If you want any prove that the µTorrent developers care AND that a closed source project DOES have its advantages this problem was fixed within a day. And the last serious issue (Misreporting >4GB torrent stats & LPD ignoring private flag) was also fixed within days of its detection.

Also the last 14 months have seen more active development and more feedback by the BitTorrent, Inc. then the 14 months before that by Ludde.

Don’t trust µTorrent (or any client for that matter) blindly. But they obviously don’t deserve the prejudice and distrust that some people are throwing around.

18 Jan 17, 2008 at 15:40 by tt

Another great bittorrent client is Deluge. There are versions for all operating systems. It has a built in browser through a proxy and it seems to have very good encryption. Anyone else using it?

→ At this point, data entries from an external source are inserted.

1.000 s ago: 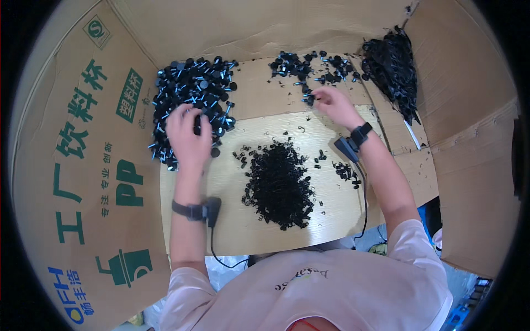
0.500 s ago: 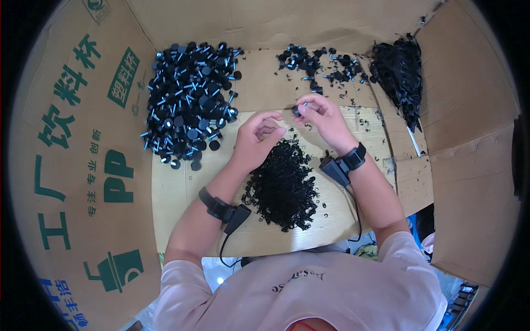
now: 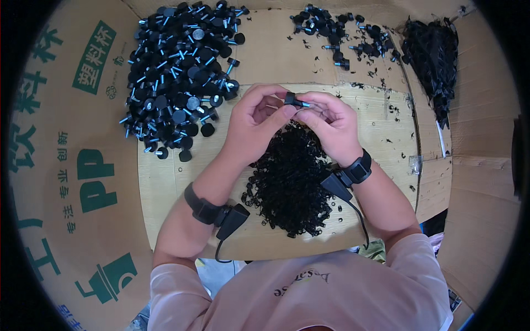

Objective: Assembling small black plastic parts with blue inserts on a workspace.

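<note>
Between my two hands, over the far end of the small black ring pile, is a black-headed bolt [image 3: 290, 99] with a shiny metal shank, lying roughly level. The fingers of my left hand [image 3: 258, 120] are closed around its round head. My right hand [image 3: 334, 128] pinches at the tip of the shank, which points right; whether a small part is also between those fingers I cannot make out. Below both hands lies the heap of small black open rings [image 3: 288, 185]. Each wrist wears a black strap with a cabled box.
A large pile of similar bolts [image 3: 182, 77] stands at the far left. A smaller bolt group [image 3: 334, 36] lies far right of centre, with scattered black scraps. A bundled black bag [image 3: 432, 52] leans at the right. Cardboard walls [image 3: 61, 154] enclose the board.
My hands have come together around the bolt. The right hand held it alone before; now the left hand grips the head. The view has shifted, with the far piles now nearer the top.
</note>
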Tool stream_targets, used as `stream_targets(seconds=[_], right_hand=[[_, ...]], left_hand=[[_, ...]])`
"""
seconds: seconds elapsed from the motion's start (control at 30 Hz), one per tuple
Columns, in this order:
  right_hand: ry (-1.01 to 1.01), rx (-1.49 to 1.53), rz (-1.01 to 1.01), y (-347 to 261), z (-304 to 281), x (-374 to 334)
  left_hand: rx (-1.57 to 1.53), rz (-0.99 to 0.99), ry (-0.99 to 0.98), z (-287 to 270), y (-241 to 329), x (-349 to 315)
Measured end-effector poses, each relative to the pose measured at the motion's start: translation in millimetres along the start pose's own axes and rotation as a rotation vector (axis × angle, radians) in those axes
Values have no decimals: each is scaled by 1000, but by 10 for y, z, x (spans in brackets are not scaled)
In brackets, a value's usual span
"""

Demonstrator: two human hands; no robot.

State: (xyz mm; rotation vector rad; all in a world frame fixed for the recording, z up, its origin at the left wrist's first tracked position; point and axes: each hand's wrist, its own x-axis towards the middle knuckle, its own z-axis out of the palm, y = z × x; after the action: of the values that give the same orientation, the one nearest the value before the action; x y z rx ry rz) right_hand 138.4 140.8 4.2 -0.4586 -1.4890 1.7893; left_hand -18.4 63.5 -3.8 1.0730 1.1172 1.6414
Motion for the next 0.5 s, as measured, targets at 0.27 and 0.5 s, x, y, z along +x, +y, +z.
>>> stream_targets(seconds=[0.27, 0.5], right_hand=[[-34, -572, -271, 65, -96, 37], [45, -463, -255, 24, -46, 52]], left_hand=[[134, 6, 27, 35, 31, -40], [116, -5, 50, 140, 50, -63]])
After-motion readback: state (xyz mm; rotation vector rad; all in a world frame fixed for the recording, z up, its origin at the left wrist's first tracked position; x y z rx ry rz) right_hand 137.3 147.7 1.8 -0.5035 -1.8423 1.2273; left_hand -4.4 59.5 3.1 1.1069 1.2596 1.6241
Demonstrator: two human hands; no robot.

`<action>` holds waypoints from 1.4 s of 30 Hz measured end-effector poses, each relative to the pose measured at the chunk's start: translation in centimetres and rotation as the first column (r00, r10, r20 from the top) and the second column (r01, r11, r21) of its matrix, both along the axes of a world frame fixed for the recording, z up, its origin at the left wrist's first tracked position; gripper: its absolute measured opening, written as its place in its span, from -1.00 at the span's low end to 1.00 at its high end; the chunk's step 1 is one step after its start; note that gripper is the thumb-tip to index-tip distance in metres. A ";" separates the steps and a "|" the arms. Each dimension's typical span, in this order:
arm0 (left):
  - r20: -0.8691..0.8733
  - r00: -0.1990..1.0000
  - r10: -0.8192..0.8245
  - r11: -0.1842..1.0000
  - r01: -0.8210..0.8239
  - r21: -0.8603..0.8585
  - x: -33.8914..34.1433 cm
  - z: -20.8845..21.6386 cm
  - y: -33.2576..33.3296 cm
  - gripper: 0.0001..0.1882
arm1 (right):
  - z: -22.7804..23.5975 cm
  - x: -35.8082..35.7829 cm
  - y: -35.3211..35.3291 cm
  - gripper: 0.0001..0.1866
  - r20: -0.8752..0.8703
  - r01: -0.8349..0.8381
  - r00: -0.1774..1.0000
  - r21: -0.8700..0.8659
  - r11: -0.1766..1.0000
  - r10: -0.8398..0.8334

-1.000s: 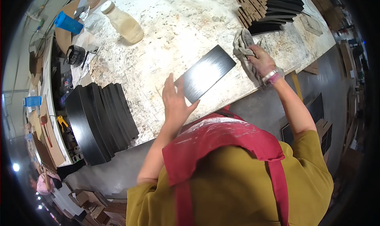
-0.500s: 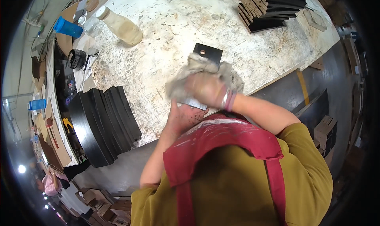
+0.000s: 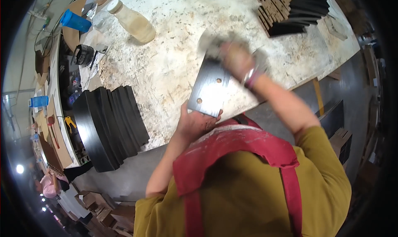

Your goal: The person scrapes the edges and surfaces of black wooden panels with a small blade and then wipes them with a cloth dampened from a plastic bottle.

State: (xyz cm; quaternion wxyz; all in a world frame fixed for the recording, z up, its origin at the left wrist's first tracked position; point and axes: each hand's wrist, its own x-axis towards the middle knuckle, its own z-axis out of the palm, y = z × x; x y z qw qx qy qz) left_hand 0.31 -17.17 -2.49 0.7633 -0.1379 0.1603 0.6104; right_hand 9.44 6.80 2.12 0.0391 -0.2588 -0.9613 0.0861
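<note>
A flat black board (image 3: 206, 87) with a glossy face and round holes lies over the worktable, its near end toward me. My left hand (image 3: 193, 121) grips that near end, thumb along one side and fingers at the other. Smeared by motion, my right hand (image 3: 239, 63) is closed on a greyish rag (image 3: 212, 41) at the board's far end. The rag covers that end, so its edge is hidden.
Curved black boards (image 3: 108, 129) stand stacked at the table's left edge. More boards with brown edges (image 3: 274, 7) are piled far right. A cloudy bottle (image 3: 134, 23), a blue cup (image 3: 76, 21) and a black tape roll (image 3: 83, 55) stand far left. Another person (image 3: 52, 184) is beyond, lower left.
My right hand and the rag have moved away from me to the board's far end, uncovering most of its face. My left hand keeps hold of the near end.
</note>
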 end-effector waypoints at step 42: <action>-0.466 -0.816 -0.343 0.939 -0.296 -0.172 0.0 2.2 0.6 -0.13 | 2.6 -4.9 1.7 -0.63 -0.264 -0.051 0.958 -0.533 0.844 -0.109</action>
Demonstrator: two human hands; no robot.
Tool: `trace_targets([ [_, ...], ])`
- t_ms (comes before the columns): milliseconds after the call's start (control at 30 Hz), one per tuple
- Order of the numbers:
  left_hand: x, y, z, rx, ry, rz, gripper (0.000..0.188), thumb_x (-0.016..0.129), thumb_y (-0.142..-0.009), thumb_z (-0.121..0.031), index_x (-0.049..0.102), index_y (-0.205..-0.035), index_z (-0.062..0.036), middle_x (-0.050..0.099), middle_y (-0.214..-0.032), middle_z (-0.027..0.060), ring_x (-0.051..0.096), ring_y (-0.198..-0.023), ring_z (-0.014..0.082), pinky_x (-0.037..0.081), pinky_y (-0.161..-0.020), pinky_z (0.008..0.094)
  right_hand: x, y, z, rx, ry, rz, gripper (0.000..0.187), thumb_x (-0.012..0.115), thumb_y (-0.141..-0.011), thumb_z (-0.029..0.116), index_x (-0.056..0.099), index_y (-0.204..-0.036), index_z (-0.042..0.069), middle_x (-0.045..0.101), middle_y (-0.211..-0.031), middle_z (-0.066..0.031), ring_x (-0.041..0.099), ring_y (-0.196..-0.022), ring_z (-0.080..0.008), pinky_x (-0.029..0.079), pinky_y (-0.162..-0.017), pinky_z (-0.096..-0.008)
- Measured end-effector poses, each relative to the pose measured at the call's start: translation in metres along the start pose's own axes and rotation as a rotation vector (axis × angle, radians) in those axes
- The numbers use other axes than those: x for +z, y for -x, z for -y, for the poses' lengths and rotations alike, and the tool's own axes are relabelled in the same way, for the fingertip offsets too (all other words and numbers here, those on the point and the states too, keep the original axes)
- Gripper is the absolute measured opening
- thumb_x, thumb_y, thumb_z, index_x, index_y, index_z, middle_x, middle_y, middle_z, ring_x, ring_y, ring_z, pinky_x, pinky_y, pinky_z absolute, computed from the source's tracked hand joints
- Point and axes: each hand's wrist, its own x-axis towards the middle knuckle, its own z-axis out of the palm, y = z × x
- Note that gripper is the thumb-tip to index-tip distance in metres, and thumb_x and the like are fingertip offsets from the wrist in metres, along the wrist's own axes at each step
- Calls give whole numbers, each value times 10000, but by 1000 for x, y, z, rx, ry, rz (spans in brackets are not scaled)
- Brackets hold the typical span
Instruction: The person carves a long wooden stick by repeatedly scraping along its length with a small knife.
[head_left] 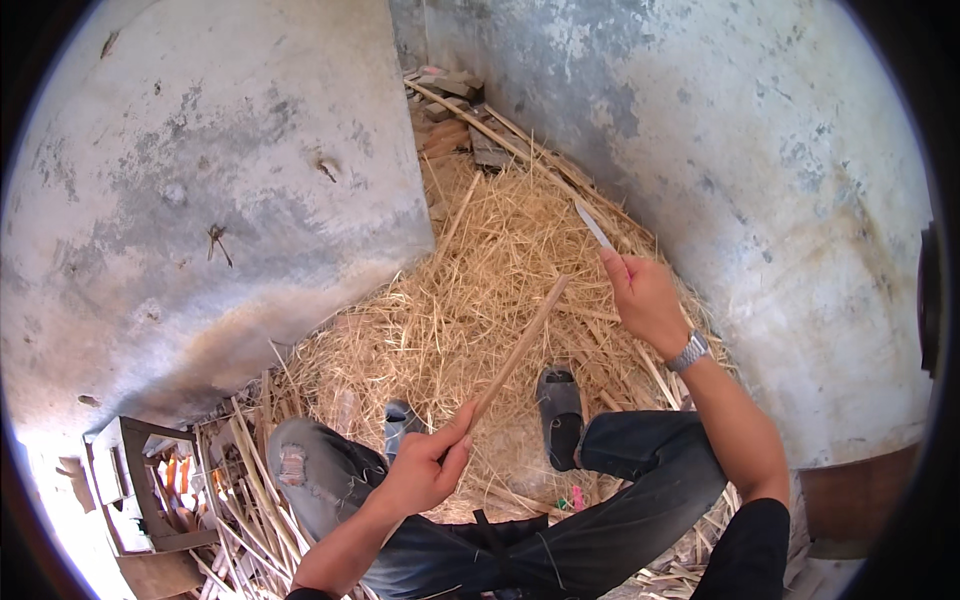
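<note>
A flat wooden strip slants up and away from my left hand, whose fingers are wrapped round its near end. My right hand grips a knife, its pale blade pointing up and to the left; the handle is hidden in my fist. Blade and strip are apart, with the knife beyond and to the right of the strip's far end. Thin straw-like shavings cover the ground under both hands.
Long split sticks lie piled at the lower left, beside a broken box-like frame. Plastered walls close in on both sides. Broken bricks sit in the far corner, where long poles lie along the wall.
</note>
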Motion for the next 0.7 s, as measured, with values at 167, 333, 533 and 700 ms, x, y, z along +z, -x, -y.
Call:
trace_targets([
  [167, -2, -5, -1, 13, -46, -73, 516, 610, -961, -58, 513, -1468, -50, 567, -616, 121, 584, -488, 185, 471, -531, 296, 14, 40, 48, -135, -70, 163, 537, 539, -1014, 475, 661, -767, 14, 569, -574, -216, 605, -546, -393, 460, -536, -497],
  [333, 8, -10, 8, 76, -133, -119, 517, 616, -945, -45, 520, -1453, -31, 598, -638, 158, 616, -501, 256, 482, -531, 326, 45, 91, 76, -341, 88, 506, 544, 524, -1001, 532, 700, -813, 54, 625, -588, -175, 650, -577, -393, 512, -544, -504],
  [533, 8, -11, 2, 57, -180, -186, 448, 614, -955, -37, 572, -1399, 5, 595, -623, 128, 576, -518, 135, 450, -532, 280, 55, 63, 59, -337, 162, 424, 563, 494, -1003, 561, 694, -818, 69, 636, -605, -187, 648, -574, -393, 521, -564, -519],
  [700, 6, 3, 1, 53, -99, -140, 449, 624, -961, -50, 566, -1403, 13, 556, -611, 87, 543, -526, 98, 427, -520, 274, 19, -26, -32, -99, 100, -171, 652, 446, -1039, 544, 623, -722, 2, 597, -588, -192, 584, -522, -383, 447, -519, -483],
])
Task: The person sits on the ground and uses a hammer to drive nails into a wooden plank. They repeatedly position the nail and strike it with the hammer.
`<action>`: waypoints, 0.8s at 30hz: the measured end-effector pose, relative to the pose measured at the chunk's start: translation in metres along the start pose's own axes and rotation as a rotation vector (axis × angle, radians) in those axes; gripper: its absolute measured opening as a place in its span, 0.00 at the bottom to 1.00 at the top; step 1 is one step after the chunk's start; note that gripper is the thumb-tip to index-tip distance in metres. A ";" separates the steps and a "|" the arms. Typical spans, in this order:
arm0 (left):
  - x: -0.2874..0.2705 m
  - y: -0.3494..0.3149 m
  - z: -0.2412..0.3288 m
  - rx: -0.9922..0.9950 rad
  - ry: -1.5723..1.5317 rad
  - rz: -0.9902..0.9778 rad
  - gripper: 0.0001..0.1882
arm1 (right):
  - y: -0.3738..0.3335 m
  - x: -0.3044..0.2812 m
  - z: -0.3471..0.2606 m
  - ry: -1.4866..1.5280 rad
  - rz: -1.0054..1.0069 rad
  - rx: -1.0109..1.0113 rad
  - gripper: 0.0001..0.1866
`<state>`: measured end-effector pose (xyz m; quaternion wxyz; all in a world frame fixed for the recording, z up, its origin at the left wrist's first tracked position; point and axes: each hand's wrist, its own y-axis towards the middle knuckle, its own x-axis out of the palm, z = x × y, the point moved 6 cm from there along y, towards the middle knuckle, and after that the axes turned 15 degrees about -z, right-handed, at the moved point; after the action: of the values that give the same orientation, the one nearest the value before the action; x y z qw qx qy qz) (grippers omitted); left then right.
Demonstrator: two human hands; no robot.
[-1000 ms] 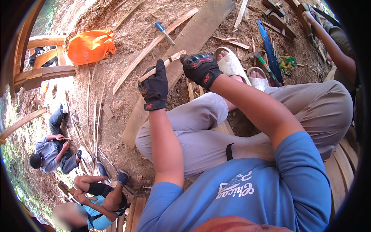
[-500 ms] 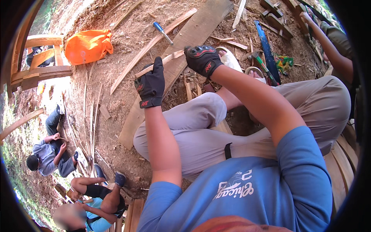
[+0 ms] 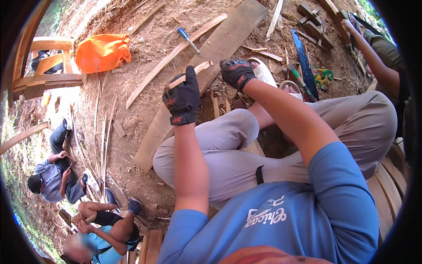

19 Jan 17, 2008 at 16:17 by Critterish

Thanks for the info, also beware isohunt, they are heavily monitored by CRIAA , and since there servers are in Canada. Just watch out

20 Jan 17, 2008 at 16:19 by Harm

i think BitLord is cool!

21 Jan 17, 2008 at 16:33 by Maglor1212

God Bless Azureus :D

22 Jan 17, 2008 at 16:50 by gd

anyone from norway here?or just any information. does the isp here monitor our downloads?do they redflag you if they monitor you downloading torrents?

23 Jan 17, 2008 at 17:25 by Anonymous

@Critterish

I agree to not use IsoHunt, but only becasue mininova is better.

There servers are not tracked by any organisation, and file sharing (apart from for commercial purposes) is legal in Canada.

24 Jan 17, 2008 at 17:52 by oneplusone

In regards to this issue, I have this tale to offer.

Recently, my uTorrent has been frozen when I wake up in the mornings. I have access to the Start menu, but PC won’t shut down. I end up having to manually soft-shutdown the PC and restart.

I implemented the lvlord 4226 patch and that seemed to take care of it for a bit, but it’s back. This morning, again I was having to manually shutdown/restart the PC.

Now, this issue in this article sounds suspiciously like my issue.

Im XP SP2 and I am using uTorrent 1.7.5.

Anyone else having these issues? I was gonna recover shortly, but I read this article and it seemed to fit my issue. Pls reply.

25 Jan 17, 2008 at 17:53 by oneplusone

[quote comment="265785"]i think BitLord is cool![/quote]
BitLord, as I understand it is a clone of BitComet. I don’t use that client as it is banned by MANY trackers. You just won’t connect a lot of the time.